Teresa Scassa - Blog

Displaying items by tag: data scraping

An interesting case from Quebec demonstrates the tension between privacy and transparency when it comes to public registers that include personal information. It also raises issues around ownership and control of data, including the measures used to prevent data scraping. The way the litigation was framed means that not all of these questions are answered in the decision, leaving some lingering public policy questions.

Quebec’s Enterprise Registrar oversees a registry, in the form of a database, of all businesses in Quebec, including corporations, sole corporations and partnerships. The Registrar is empowered to do so under the Act respecting the legal publicity of enterprises (ALPE), which also establishes the database. The Registrar is obliged to make this register publicly accessible, including remotely by technological means, and basic use of the database is free of charge.

The applicant in this case is OpenCorporates, a U.K.-based organization dedicated to ensuring total corporate transparency. According to its website, OpenCorporates has created and maintains “the largest open database of companies in the world”. It currently has data on companies located in over 130 jurisdictions. Most of this data is drawn from reliable public registries. In addition to providing a free, searchable public resource, OpenCorporates also sells structured data to financial institutions, government agencies, journalists and other businesses. The money raised from these sales finances its operations.

OpenCorporates gathers its data using a variety of means. In 2012, it began to scrape data from Quebec’s Enterprise Register. Data scraping involves the use of ‘bots’ to visit and automatically harvest data from targeted web pages. It is a common data-harvesting practice, widely used by journalists, civil society actors and researchers, as well as companies large and small. As common as it may be, it is not always welcome, and there has been litigation in Canada and around the world about the legality of data scraping practices, chiefly in contexts where the defendant is attempting to commercialize data scraped from a business rival.

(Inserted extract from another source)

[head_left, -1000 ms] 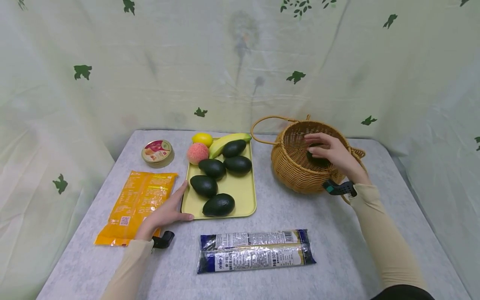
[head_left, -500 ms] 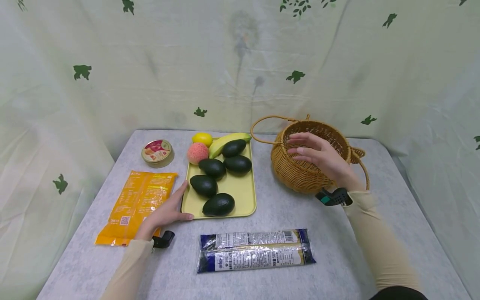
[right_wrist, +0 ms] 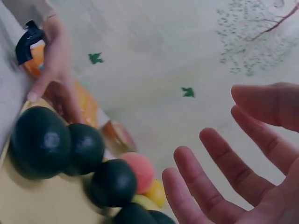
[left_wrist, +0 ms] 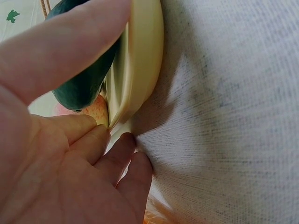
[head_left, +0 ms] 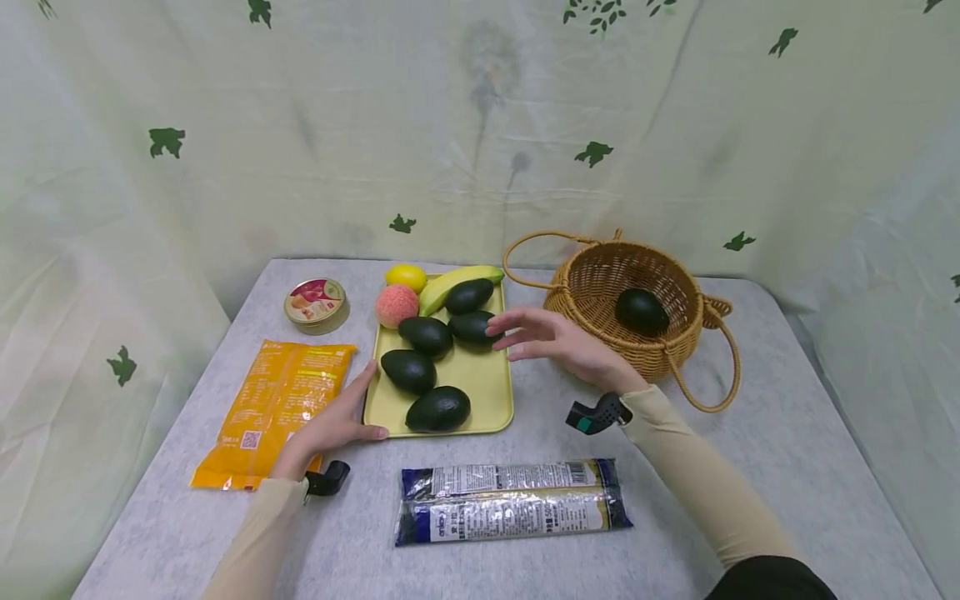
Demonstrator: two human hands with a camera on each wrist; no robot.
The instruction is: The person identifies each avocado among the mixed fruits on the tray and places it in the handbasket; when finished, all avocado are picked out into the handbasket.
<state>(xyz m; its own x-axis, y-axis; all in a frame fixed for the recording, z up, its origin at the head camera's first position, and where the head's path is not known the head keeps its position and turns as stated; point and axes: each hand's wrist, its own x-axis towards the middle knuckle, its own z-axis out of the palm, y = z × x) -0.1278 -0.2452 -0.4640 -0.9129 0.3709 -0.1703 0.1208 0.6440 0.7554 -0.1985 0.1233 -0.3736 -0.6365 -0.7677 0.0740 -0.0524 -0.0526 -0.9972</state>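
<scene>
1. Fingers of our left hand (head_left: 330,429) lie spread against the yellow tray (head_left: 487,393), presumably steadying it.
2. Five avocados (head_left: 438,410) sit on it, dark green and glossy.
3. Our right hand (head_left: 566,343), fingers wide, holds nothing near the tray's right edge.
4. Another avocado (head_left: 641,312) rests inside the wicker basket (head_left: 600,279), likely contained from rolling.

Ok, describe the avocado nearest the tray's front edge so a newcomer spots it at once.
On the grey table, a pale yellow tray sits left of the wicker basket. Near the tray's front edge lies a dark green avocado. Of the five there, it is closest to the long packet.
</scene>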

In 2016 the Registrar changed the terms of service for the Enterprise Register. These changes essentially prohibited web scraping activities, as well as the commercialization of data extracted from the site. The new terms also prohibit certain types of information analyses; for example, they bar searches for data according to the name and address of a particular person. All visitors to the site must agree to the Terms of Service. The Registrar also introduced technological measures to make it more difficult for bots to scrape its data.

Opencorporates Ltd. C. Registraire des entreprises du Québec is not a challenge to the Register’s new, restrictive terms and conditions. Instead, because the Registrar also sent OpenCorporates a cease and desist letter demanding that it stop using the data it had collected prior to the change in Terms of Service, OpenCorporates sought a declaration from the Quebec Superior Court that it was entitled to continue to use this earlier data.

The Registrar acknowledged that nothing in the ALPE authorizes it to control uses made of any data obtained from its site. Further, until it posted the new terms and conditions for the site, nothing limited what users could do with the data. The Registrar argued that it had the right to control the pre-2016 data because of the purpose of the Register. It argued that the ALPE established the Register as the sole source of public data on Quebec businesses, and that the database was designed to protect the personal information that it contained (i.e. the names and addresses of directors of corporations). For example, it does not permit extensive searches by name or address. OpenCorporates, by contrast, permits the searching of all of its data, including by name and address.

The court characterized the purpose of the Register as being to protect individuals and corporations that interact with other corporations by assuring them easy access to identity information, including the names of those persons associated with a corporation. An electronic database gives users the ability to make quick searches and from a distance. Quebec’s Act to Establish a Legal Framework for Information Technology provides that where a document contains personal information and is made public for particular purposes, any extensive searches of the document must be limited to those purposes. This law places the onus on the person responsible for providing access to the document to put in place appropriate technological protection measures. Under the ALPE, the Registrar can carry out more comprehensive searches of the database on behalf of users who must make their request to the Registrar. Even then, the ALPE prohibits the Registrar from using the name or address of an individual as a basis for a search. According to the Registrar, a member of the public has right to know, once one they have the name of a company, with whom they are dealing; they do not have the right to determine the number of companies to which a physical person is linked. By contrast, this latter type of search is one that could be carried out using the OpenCorporates database.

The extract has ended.